#### What is required:
Return the data exactly, apart from leaving out the pictures.

#### Recorded data:
============================================================

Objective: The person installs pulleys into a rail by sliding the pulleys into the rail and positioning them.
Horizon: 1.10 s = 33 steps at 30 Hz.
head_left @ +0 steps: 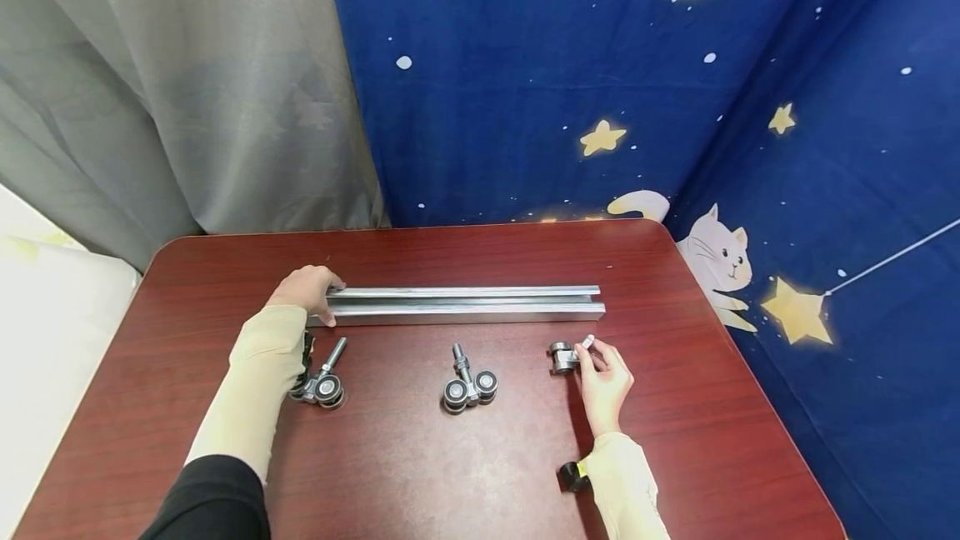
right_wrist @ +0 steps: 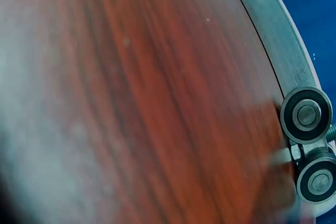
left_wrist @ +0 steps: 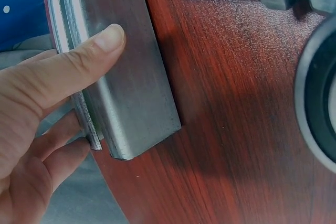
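Observation:
At the far left end of the slotted metal rail [head_left: 465, 317], my left hand [head_left: 303, 290] grips it. In the left wrist view, the thumb [left_wrist: 107, 40] presses the rail's broad side [left_wrist: 134, 77] while fingers curl behind. My right hand [head_left: 606, 386] pinches the bolt of a roller trolley [head_left: 562, 358], just in front of the rail's right end. The right wrist view shows this trolley's wheels [right_wrist: 306, 115] at the right edge; the hand is hidden there. Another roller trolley [head_left: 467, 386] stands at the middle, bolt upward. A third roller trolley [head_left: 327, 386] lies beside my left forearm, partly covered by it.
The red-brown wooden table [head_left: 517, 457] has rounded back corners. A grey curtain [head_left: 247, 90] and a blue star-patterned curtain [head_left: 510, 107] hang behind it. Something white [head_left: 52, 315] lies beyond the table's left edge. A black wrist camera [head_left: 573, 476] sits by the right sleeve.

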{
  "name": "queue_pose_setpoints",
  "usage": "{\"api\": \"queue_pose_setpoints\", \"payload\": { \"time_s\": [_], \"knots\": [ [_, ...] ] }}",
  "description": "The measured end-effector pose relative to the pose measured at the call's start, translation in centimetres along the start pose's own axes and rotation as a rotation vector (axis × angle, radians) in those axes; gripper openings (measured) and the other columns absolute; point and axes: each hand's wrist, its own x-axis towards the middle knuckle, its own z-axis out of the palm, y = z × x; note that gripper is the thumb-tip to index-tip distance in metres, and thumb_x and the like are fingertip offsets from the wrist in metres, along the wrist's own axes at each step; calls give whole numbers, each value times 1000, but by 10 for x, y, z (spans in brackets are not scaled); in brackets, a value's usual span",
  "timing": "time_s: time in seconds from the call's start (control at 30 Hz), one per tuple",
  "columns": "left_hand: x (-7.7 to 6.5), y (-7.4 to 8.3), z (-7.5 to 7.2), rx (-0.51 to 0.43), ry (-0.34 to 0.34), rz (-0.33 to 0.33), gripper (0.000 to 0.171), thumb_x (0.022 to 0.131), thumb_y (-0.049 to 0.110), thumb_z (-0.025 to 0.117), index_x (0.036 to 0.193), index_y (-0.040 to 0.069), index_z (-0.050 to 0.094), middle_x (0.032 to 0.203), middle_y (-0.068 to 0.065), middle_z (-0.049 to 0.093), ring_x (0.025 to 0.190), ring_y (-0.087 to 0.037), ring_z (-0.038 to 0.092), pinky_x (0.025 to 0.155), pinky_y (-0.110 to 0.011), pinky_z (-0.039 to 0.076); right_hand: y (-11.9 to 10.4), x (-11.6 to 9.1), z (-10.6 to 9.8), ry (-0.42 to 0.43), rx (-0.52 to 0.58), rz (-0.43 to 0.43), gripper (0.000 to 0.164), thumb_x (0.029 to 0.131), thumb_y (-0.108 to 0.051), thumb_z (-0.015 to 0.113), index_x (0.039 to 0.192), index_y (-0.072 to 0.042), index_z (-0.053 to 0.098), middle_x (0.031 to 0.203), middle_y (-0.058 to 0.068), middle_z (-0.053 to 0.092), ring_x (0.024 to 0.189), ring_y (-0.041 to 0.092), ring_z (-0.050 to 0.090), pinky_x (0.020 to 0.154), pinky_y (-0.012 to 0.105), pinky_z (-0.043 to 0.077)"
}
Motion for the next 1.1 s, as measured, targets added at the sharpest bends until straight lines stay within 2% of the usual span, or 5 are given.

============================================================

#### Answer box:
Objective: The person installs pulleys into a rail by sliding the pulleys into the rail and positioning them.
Horizon: 1.10 s = 33 steps at 30 Hz.
head_left @ +0 steps: 
right_wrist @ +0 steps: 
left_wrist @ +0 steps: 
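Observation:
At the far left end of the slotted metal rail [head_left: 465, 317], my left hand [head_left: 303, 290] grips it. In the left wrist view, the thumb [left_wrist: 107, 40] presses the rail's broad side [left_wrist: 134, 77] while fingers curl behind. My right hand [head_left: 606, 386] pinches the bolt of a roller trolley [head_left: 562, 358], just in front of the rail's right end. The right wrist view shows this trolley's wheels [right_wrist: 306, 115] at the right edge; the hand is hidden there. Another roller trolley [head_left: 467, 386] stands at the middle, bolt upward. A third roller trolley [head_left: 327, 386] lies beside my left forearm, partly covered by it.
The red-brown wooden table [head_left: 517, 457] has rounded back corners. A grey curtain [head_left: 247, 90] and a blue star-patterned curtain [head_left: 510, 107] hang behind it. Something white [head_left: 52, 315] lies beyond the table's left edge. A black wrist camera [head_left: 573, 476] sits by the right sleeve.
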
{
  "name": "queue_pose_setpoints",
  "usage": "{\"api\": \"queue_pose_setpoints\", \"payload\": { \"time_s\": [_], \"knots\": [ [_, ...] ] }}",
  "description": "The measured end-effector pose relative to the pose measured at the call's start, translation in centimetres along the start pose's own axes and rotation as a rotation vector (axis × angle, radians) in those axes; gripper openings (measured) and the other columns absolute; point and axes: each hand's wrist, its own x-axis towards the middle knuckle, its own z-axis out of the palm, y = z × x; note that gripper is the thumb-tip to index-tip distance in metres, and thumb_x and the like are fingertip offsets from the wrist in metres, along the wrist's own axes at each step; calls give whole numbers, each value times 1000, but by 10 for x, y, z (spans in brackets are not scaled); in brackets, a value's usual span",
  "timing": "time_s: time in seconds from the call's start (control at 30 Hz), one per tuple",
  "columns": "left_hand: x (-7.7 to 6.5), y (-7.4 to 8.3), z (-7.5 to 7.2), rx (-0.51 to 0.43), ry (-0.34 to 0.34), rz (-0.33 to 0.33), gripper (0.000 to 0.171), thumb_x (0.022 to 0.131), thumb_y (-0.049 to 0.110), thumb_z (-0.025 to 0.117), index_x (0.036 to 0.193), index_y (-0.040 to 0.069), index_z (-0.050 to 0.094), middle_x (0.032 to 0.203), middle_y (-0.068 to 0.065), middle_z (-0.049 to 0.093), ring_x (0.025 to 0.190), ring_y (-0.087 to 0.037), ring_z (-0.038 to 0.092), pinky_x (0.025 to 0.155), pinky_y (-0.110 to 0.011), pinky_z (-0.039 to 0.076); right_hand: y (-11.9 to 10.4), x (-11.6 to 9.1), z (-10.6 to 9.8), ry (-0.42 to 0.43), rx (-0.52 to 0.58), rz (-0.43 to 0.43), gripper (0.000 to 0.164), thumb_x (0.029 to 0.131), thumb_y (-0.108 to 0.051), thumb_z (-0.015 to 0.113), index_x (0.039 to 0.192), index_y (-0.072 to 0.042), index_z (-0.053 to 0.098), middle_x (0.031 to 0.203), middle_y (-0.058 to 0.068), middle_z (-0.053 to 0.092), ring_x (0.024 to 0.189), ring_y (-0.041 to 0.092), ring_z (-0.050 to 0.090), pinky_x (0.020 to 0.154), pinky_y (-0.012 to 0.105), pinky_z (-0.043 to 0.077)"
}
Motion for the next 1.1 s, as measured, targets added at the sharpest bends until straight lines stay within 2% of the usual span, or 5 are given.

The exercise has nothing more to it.